Уважай мою привязанность к птице». Увы, согласилась. Отгуляли свадьбу, положили нас в

постель. Я никому не рассказывала. Между нами. На рассвете очнулась. Лап-лап, а рядом -

тютю, пусто. По комнатам пошныряла, нигде Леонида нет. Зима. Оделась. Во двор. Следы

в снегу.

- Детективная история.

- Не умничай. По следам до лестницы на чердак. Поднялась потихоньку, дверцу

приоткрыла. Разговор, а второго человека не вижу. Прислушалась. А он к голубям: я,

дескать, определился, семейный, это вам не хухры-мухры. По случаю свадьбы калил для

вас подсолнечные зернышки. Накормлю вкусно до отвала. Завтра прошу не обессудить:

начнутся будни. Корм пойдет обычный: ржаное охвостье, овсянка, перловка, горох да

чечевица и самая малость пшенички. Прикрыла дверцу и обратно в дом. Ты вот нежишься,

а он давно укатил на мотоцикле к голубям. Делится между ними и мною.

- Зато ясность.

- К чему я клоню, братец? Отношения без ясности кончаются коротким замыканием,

после чего цепь духовная, душевная ли и еще какая прерывается.

- Ксень, а ты улучшила историю своей жизни.

- Сказанёт... Губы вот оборву. Вообще-то, братец, женщины тщеславны. И у меня

были качели. Людям, братец, необходимо ограничивать себя. Соблазнов много, а жизнь

одна. Я знаю женщин... Меняли мужей, заводили любовников. Мотушки. Не расцвели.

Наоборот. Преступника видно по лицу. Жесткое лицо, окостенелое. На женщин этих

глянешь, и сразу видно: истасканные, растлительницы, грязь от них... Ты не должен

считать меня старомодной. Строгая самодисциплина для всех времен хороша! Как-то

снимаю с веревок белье во дворе, подростки - кто в бадминтон, кто в волейбол... Две

девчонки из соседнего подъезда от одних к другим шныряют и всем одни слова: «Мы за

свободную любовь». Под грибком женщина сидела, ее сынок в песочке играл. Она вдруг

хвать мою веревку, догнала девчонок, давай хлестать. Они завизжали, убегать. Она

догоняет, полосует их, полосует. Принесла веревку. Саму аж трясет: «Распутницы

проклятые. В парке собачью свадьбу устроили. По подвалам таскаются. В милицию

забирали, в штабе дружины стыдили, родителей штрафовали, а все совесть не

проснулась». Без личной дисциплины, братец, человек превращается в гнуса.

- Ксенькин, спасибо. Я встаю. Ты покуда чай приготовь.

- Чай заварен и полотенцем укутан.
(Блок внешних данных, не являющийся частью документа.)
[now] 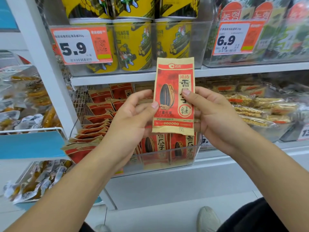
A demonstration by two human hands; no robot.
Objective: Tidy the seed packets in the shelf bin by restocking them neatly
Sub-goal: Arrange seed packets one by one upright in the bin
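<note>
A red and tan seed packet (pixel 173 91) with a black sunflower seed printed on it stands upright in front of the shelf. My left hand (pixel 132 118) pinches its left edge with the thumb on the front. My right hand (pixel 212 113) grips its right side, thumb on the front and fingers behind. Below and behind it sits a clear plastic shelf bin (pixel 195 158) holding several more seed packets (pixel 98 126): those on the left lie tilted and fanned, while two at the front right stand upright.
The shelf above carries yellow snack tubs (pixel 133 46) and price tags 5.9 (pixel 80 46) and 6.9 (pixel 237 37). Bagged snack bars (pixel 260 111) fill the bin on the right. Yellow wrapped snacks (pixel 33 97) sit in the bins at left. My shoe (pixel 207 220) is on the floor.
</note>
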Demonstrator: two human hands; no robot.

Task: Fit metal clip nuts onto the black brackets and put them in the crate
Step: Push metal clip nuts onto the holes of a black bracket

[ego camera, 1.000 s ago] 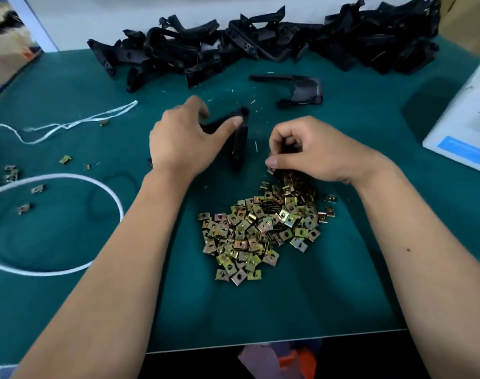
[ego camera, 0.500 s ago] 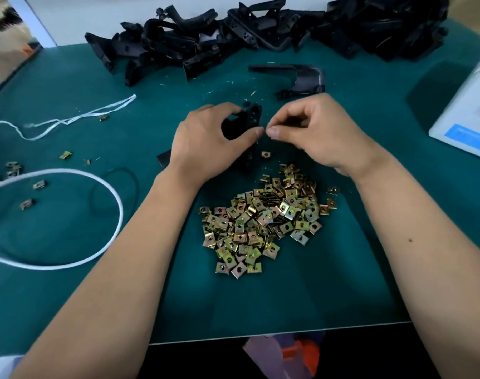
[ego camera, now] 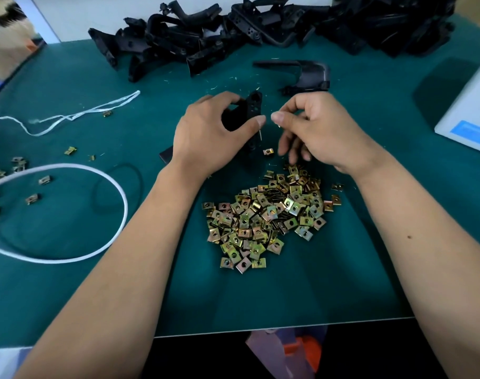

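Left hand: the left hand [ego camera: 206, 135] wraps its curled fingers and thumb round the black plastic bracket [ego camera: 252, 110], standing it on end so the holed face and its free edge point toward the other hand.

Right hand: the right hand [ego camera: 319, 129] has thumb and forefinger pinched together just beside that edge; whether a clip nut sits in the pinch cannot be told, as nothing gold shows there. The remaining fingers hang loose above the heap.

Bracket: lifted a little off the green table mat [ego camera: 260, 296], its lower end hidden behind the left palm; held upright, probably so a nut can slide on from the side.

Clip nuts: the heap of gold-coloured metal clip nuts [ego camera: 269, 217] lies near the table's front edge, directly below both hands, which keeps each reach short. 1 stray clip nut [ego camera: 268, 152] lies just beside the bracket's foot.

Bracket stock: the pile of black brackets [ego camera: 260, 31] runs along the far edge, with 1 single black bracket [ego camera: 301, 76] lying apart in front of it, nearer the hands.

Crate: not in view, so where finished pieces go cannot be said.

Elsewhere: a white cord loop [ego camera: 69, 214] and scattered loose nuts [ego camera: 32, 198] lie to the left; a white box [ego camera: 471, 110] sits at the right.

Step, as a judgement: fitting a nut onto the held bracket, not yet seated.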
За что спасибо-то?

- За чай.

- Слава, иногда мне сдается: правильно мужики в Азии делают, что строго держат

нашу сестру. Вон сколько у них детей. А у нас один-два, редко три. Народ убывает. Жить

для себя важно. Да разве можно забывать про увеличение народа? Государство наше

ослабнет. Людьми ведь оно держится перво-наперво.
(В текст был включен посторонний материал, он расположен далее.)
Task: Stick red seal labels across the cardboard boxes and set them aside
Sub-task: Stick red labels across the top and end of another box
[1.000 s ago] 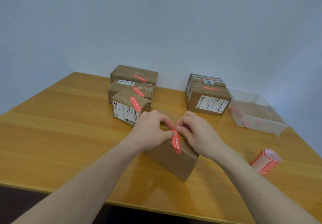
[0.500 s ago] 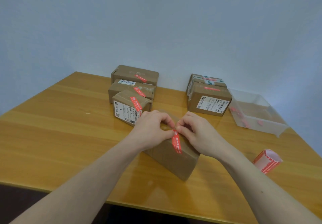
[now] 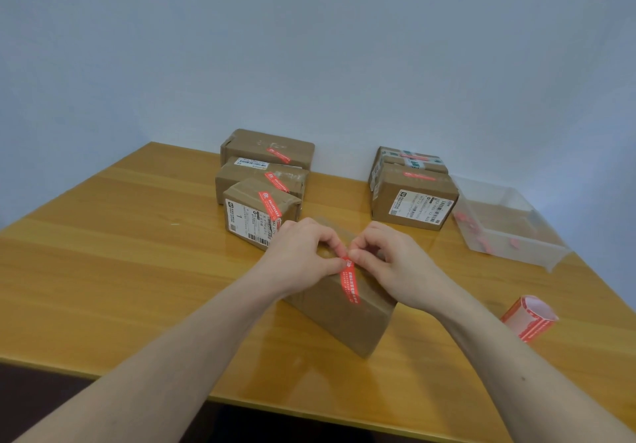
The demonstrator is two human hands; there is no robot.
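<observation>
Hands meet at the centre of the frame over a cardboard box (image 3: 339, 315) that lies at an angle on the wooden table (image 3: 113, 270). The left hand (image 3: 303, 260) and the right hand (image 3: 395, 267) both have curled fingers, and their thumb and index tips pinch the upper end of a red seal label (image 3: 350, 285) – the lower part of the strip already lies flat down the near face of the box. Behind the left hand, upper centre-left, three sealed boxes (image 3: 263, 181) stand in a row running away from the viewer, each with a red label across its top; the nearest one carries a white shipping label on its front. To the upper right, two more cardboard boxes (image 3: 413, 198) stand one behind the other – the front one shows a red label on top and a barcode label on its side. Just right of them sits a clear plastic container (image 3: 506, 222) holding small red scraps. A roll of red labels (image 3: 528, 318) lies at the lower right, well apart from the hands.
</observation>
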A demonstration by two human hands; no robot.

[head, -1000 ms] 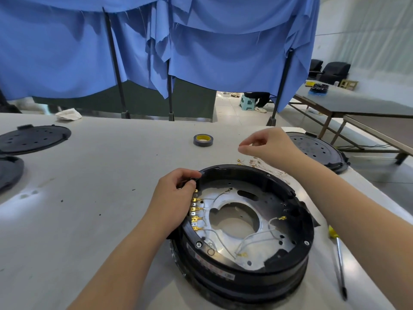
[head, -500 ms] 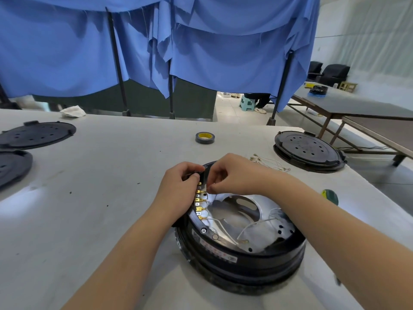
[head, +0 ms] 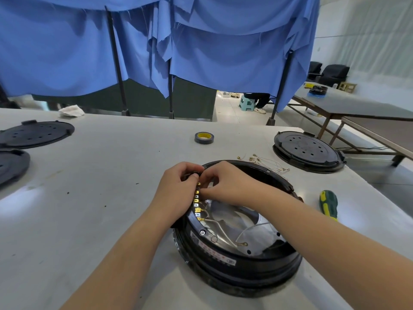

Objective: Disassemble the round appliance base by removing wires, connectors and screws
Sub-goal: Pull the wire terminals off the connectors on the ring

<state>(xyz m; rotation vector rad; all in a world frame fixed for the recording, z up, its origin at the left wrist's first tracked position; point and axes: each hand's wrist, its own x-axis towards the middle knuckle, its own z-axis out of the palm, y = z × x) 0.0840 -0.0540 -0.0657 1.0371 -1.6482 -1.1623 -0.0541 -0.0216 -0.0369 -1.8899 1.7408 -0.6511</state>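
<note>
Head view: the round black appliance base (head: 237, 260) sits on the white table (head: 100, 198) before me, my left hand (head: 176, 193) gripping its far-left rim while my right hand (head: 225, 182) pinches at the row of brass connectors (head: 197, 203) there.

Round black base (head: 234, 262) sits near-centre on the white surface (head: 100, 198). Left hand (head: 176, 193) grips the base's far-left rim; right hand (head: 225, 184) pinches at the top of the gold connector row (head: 197, 203). White wires (head: 225, 231) lie loose inside. Removed wires (head: 266, 163) lie just beyond the base. Screwdriver (head: 328, 205) right, tape roll (head: 204, 137) far, black lid (head: 307, 151) far right.
</note>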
- Чего ж у самой только двое?

- Близок локоток, да не укусишь. Смотри, чтоб, как у мамы с папой, было у тебя: не

меньше семерых.

И Ксения удалилась на кухню, пританцовывая серебряными каблуками черных

босоножек. Вячеслав неприкаянно послонялся по комнате. Притянула к окну сирена

милицейской машины. Сигнал сирены вызывал в его воображении степь, посреди которой

торчит штанга, вращаемая мотором; к штанге прикреплена длинная, красной меди,

проволока; вихляя, проволока летает над полем и задевает о землю, отсюда и звук -

изгибистый, пронзительно-певучий, предостерегающий. Из крыши милицейской машины

лилово-синим куполом торчал стеклянный колпак, его пронизывал стреляющий свет

мигалки.

«Интересно, - подумал Вячеслав, - какая машина приехала бы т у д а ? Сперва

сфотографировали бы меня. Меня? Как бы не так. То, чем был я. Вот оно что... Смерть

отнимает у человека «я». Существовать - значит быть носителем «я». Каким бы ни было,

но оно, твое «я», и воплощает в себе твою жизнь, твою личность, твои свойства и

поступки. А, глупец! Эка важность. Какая бы туда приехала машина?! Расстрелял свое «я»

- и ты уж ничто. Если я над чем и должен думать, над тем, почему не сознавал себя как

«я». Выходит, мое «я» было бессознательным. И, наверно,остается?»

Утро было ветреное. Листья лип, ржавые, в черных оспинах, густо осыпались.